Jujur, TS sangat sering mendengar tentang hal tersebut, dan di satu sisi saya bosan mendengarnya karena terlalu sering. Tapi di sisi lain saya sangat prihatin merasakannya bahwa saya juga adalah rakyat Indonesia. TS berpikir, kenapa demikian, sebegitu burukkah Indonesia di mata internasional? Sebobrok apakah mental kita? Saat saya mendengar orang asing berkata buruk tentang Indonesia, dalam hati kecil saya tidak bisa berkata apa-apa karena memang benar yang mereka katakan.
Contoh, saat di Singapura, TS bersama teman-teman sedang berlibur, dan salah seorang dari rombongan tidak tahu bahwa ada larangan untuk memakan / meminum apapun dalam transportasi umum (saat itu kami sedang menaiki MRT), dan dia mengeluarkan kaleng minumannya dengan santai dan meminumnya saat di stasiun. Lalu datang seorang petugas stasiun menegur kami,
"Hey! Can't you please read that sign? No food or drink is allowed here. Not in the train, not in the station. You must be Indonesian, right? I'll let you go this time, read the rules carefully or you will be fined! Now go, put that drink away!"
Dari pengalaman itu, betapa mudahnya mereka men-judge bahwa Indonesian always break the rules, dan memang terbukti demikian. Berarti memang mayoritas pelanggar di sana adalah turis Indonesia kalau mereka sampai bisa mengenali hanya karena pelanggaran yang waktu itu menurut kami adalah "SEPELE"

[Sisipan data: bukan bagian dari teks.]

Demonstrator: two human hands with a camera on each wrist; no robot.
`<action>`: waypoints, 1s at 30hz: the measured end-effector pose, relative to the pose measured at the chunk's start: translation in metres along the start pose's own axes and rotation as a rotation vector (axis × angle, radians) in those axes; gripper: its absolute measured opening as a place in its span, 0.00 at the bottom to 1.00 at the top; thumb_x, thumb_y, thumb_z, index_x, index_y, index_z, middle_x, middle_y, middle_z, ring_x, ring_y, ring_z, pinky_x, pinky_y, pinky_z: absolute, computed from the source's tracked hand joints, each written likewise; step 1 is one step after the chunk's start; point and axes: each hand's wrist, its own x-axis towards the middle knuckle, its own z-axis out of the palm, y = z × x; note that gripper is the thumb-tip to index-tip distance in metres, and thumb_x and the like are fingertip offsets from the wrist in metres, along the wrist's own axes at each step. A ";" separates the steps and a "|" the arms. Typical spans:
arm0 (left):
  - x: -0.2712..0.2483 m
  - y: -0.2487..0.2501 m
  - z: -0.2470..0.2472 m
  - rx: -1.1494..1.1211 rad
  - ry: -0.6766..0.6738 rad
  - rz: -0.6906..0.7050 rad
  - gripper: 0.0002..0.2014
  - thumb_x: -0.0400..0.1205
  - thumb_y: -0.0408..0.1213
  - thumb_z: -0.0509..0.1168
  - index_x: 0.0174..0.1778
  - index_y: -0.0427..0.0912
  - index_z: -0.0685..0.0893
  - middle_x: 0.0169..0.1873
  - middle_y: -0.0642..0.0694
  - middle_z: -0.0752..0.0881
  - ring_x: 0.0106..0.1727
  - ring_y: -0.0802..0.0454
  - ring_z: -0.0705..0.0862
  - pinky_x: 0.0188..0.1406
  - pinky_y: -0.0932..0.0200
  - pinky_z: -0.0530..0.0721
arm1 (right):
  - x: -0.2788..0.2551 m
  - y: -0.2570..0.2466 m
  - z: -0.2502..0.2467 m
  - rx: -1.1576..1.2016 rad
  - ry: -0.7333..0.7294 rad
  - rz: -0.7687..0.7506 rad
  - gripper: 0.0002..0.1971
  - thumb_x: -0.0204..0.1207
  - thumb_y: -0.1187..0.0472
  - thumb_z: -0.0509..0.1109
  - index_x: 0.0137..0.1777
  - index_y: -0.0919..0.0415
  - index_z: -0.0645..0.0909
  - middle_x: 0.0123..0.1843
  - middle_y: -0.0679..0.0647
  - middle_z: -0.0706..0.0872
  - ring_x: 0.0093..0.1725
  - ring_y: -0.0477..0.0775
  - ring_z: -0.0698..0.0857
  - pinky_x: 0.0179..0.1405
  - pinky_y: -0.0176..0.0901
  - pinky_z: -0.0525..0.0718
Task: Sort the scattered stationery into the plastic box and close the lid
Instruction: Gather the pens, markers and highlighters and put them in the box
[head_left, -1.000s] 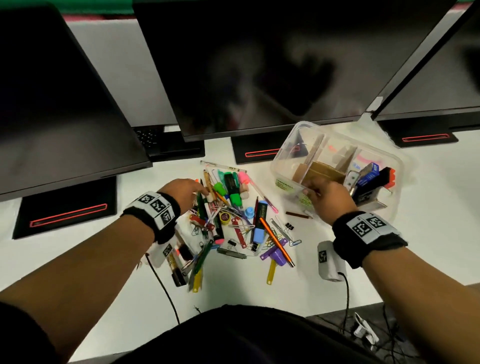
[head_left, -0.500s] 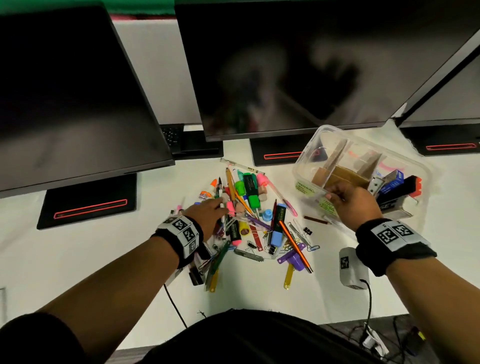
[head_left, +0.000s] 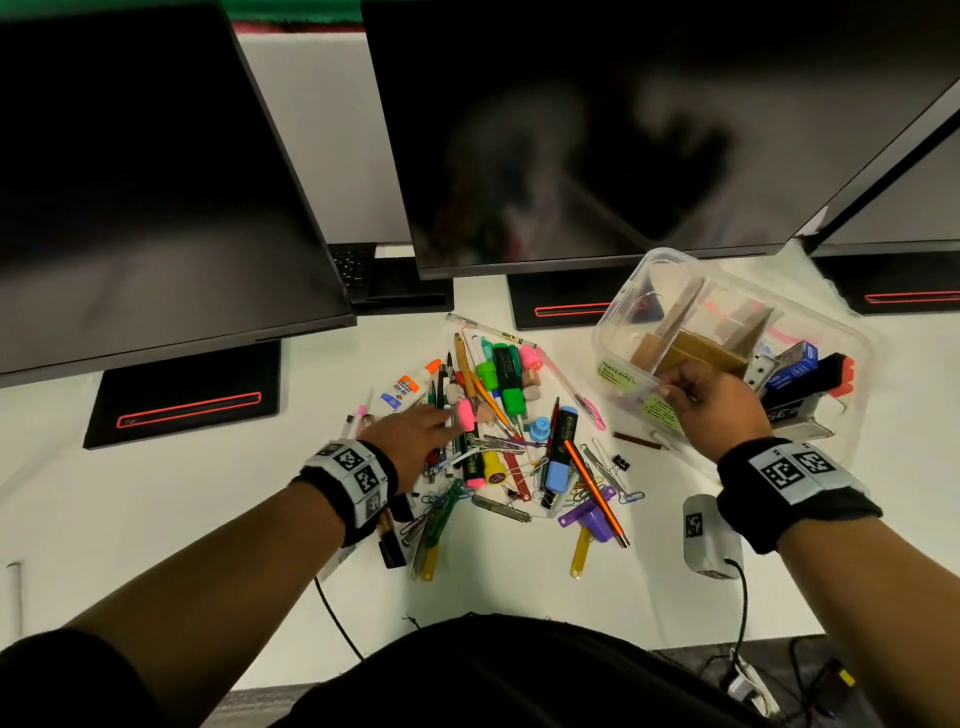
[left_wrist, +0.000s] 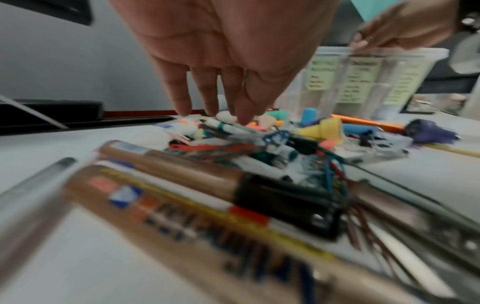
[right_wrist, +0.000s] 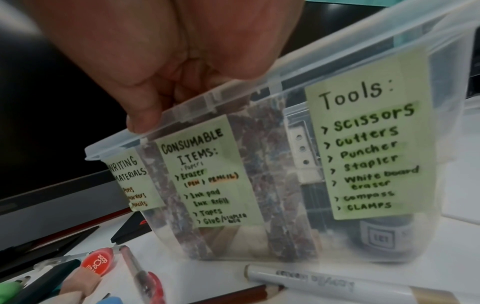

Setelah merenungkan beberapa waktu lamanya untuk merefleksikan, mungkin sebenarnya sudah banyak dari kita, rakyat Indonesia yang tahu penyebabnya, tapi tidak mau tahu tentangnya dan tidak mau merubah dirinya sendiri. Saya tidak ingin lagi mendengar bangsa Indonesia ini direndahkan lagi oleh orang luar. Dan intinya adalah "Rules are rules", coba pertanyakan hal ini kepada dirimu sendiri, "Tapi kan aturan ada dibuat untuk dilanggar?" - pemikiran seperti inilah sesaat terlihat lucu, tapi bisa menjadi permasalahan.
Bukan tentang melanggar aturan dengan berani itu COOL abis, dan terlalu taat aturan itu NERD abis. NO! TS dulu berpikiran seperti itu, tapi setelah banyak mendapat input tentang otoritas dan ketaatan, TS baru sadar bahwa selama ini tindakan yang menurut TS cool adalah sangat keliru.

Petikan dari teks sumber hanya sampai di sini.